Introduction

This programmers manual describes Mini-XML version 2.0, a small XML parsing library that you can use to read and write XML and XML-like data files in your application without requiring large non-standard libraries. Mini-XML only requires an ANSI C compatible compiler (GCC works, as do most vendors' ANSI C compilers) and a "make" program.

Mini-XML provides the following functionality:

Mini-XML doesn't do validation or other types of processing on the data based upon schema files or other sources of definition information, nor does it support character entities other than those required by the XML specification.

Legal Stuff

The Mini-XML library is copyright 2003-2004 by Michael Sweet.

This library is free software; you can redistribute it and/or modify it under the terms of the GNU Library General Public License as published by the Free Software Foundation; either version 2 of the License, or (at your option) any later version.

This library is distributed in the hope that it will be useful, but WITHOUT ANY WARRANTY; without even the implied warranty of MERCHANTABILITY or FITNESS FOR A PARTICULAR PURPOSE. See the GNU Library General Public License for more details.

History

Mini-XML was initially developed for the Gimp-Print project to replace the rather large and unwieldy libxml2 library with something substantially smaller and easier-to-use. It all began one morning in June of 2003 when Robert posted the following sentence to the developer's list:

It's bad enough that we require libxml2, but rolling our own XML parser is a bit more than we can handle.

I then replied with:

Given the limited scope of what you use in XML, it should be trivial to code a mini-XML API in a few hundred lines of code.

I took my own challenge and coded furiously for two days to produced the initial public release of Mini-XML, total lines of code: 696. Robert promptly integrated Mini-XML into Gimp-Print and removed libxml2.

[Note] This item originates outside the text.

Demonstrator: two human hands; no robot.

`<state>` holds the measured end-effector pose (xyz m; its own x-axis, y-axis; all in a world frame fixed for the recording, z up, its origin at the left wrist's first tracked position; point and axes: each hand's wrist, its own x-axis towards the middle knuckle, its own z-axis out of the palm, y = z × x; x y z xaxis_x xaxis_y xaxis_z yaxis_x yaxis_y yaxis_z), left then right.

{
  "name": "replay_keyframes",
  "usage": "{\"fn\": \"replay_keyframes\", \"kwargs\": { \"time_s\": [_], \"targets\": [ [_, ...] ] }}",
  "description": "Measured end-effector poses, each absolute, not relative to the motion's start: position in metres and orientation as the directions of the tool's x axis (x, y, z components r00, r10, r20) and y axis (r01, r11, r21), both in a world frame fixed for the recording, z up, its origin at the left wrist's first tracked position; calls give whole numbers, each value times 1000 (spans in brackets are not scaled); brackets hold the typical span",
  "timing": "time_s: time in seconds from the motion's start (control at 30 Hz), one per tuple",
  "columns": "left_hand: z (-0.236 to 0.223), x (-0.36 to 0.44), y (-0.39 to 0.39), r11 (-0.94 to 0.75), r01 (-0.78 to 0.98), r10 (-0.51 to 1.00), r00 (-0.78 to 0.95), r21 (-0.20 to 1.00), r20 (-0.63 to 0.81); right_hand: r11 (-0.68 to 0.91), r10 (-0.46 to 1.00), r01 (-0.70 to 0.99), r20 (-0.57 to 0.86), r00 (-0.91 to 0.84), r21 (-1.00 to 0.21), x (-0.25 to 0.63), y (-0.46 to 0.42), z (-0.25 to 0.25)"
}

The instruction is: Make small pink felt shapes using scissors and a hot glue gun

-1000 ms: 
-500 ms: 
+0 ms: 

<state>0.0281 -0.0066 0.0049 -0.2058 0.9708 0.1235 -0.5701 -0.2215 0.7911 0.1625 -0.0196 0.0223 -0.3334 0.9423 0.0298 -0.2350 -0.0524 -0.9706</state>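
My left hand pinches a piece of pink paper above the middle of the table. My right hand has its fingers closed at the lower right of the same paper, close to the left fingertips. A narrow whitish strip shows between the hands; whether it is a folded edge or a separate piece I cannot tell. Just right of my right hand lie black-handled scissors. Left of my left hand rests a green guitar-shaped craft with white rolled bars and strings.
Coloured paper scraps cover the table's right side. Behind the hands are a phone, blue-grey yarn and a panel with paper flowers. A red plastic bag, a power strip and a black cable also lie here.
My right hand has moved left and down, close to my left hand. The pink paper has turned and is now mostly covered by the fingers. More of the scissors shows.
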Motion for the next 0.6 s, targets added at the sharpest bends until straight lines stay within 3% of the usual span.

Thanks to lots of feedback and support from various developers, Mini-XML has evolved since then to provide a more complete XML implementation and now stands at a whopping 2,713 lines of code, compared to 103,893 lines of code for libxml2 version 2.6.9. Aside from Gimp-Print, Mini-XML is used for the following projects/software applications:

Please email me (mxml @ easysw . com) if you would like your project added or removed from this list, or if you have any comments/quotes you would like me to publish about your experiences with Mini-XML.

Organization of This Document

This manual is organized into the following chapters and appendices:

Notation Conventions

Various font and syntax conventions are used in this guide. Examples and their meanings and uses are explained below:

Example     Description
 
lpstat
lpstat(1)
    The names of commands; the first mention of a command or function in a chapter is followed by a manual page section number.
 
/var
/usr/share/cups/data/testprint.ps
    File and directory names.
 
Request ID is Printer-123     Screen output.
 
lp -d printer filename ENTER     Literal user input; special keys like ENTER are in ALL CAPS.
 
12.3     Numbers in the text are written using the period (.) to indicate the decimal point.

Abbreviations

The following abbreviations are used throughout this manual:

Gb
Gigabytes, or 1073741824 bytes
 
kb
Kilobytes, or 1024 bytes
 
Mb
Megabytes, or 1048576 bytes
 
UTF-8, UTF-16
Unicode Transformation Format, 8-bit or 16-bit
 
W3C
World Wide Web Consortium
 
XML
Extensible Markup Language
 

Other References

The Unicode Standard, Version 4.0, Addison-Wesley, ISBN 0-321-18578-1
The definition of the Unicode character set which is used for XML.
 
Extensible Markup Language (XML) 1.0 (Third Edition)
The XML specification from the World Wide Web Consortium (W3C)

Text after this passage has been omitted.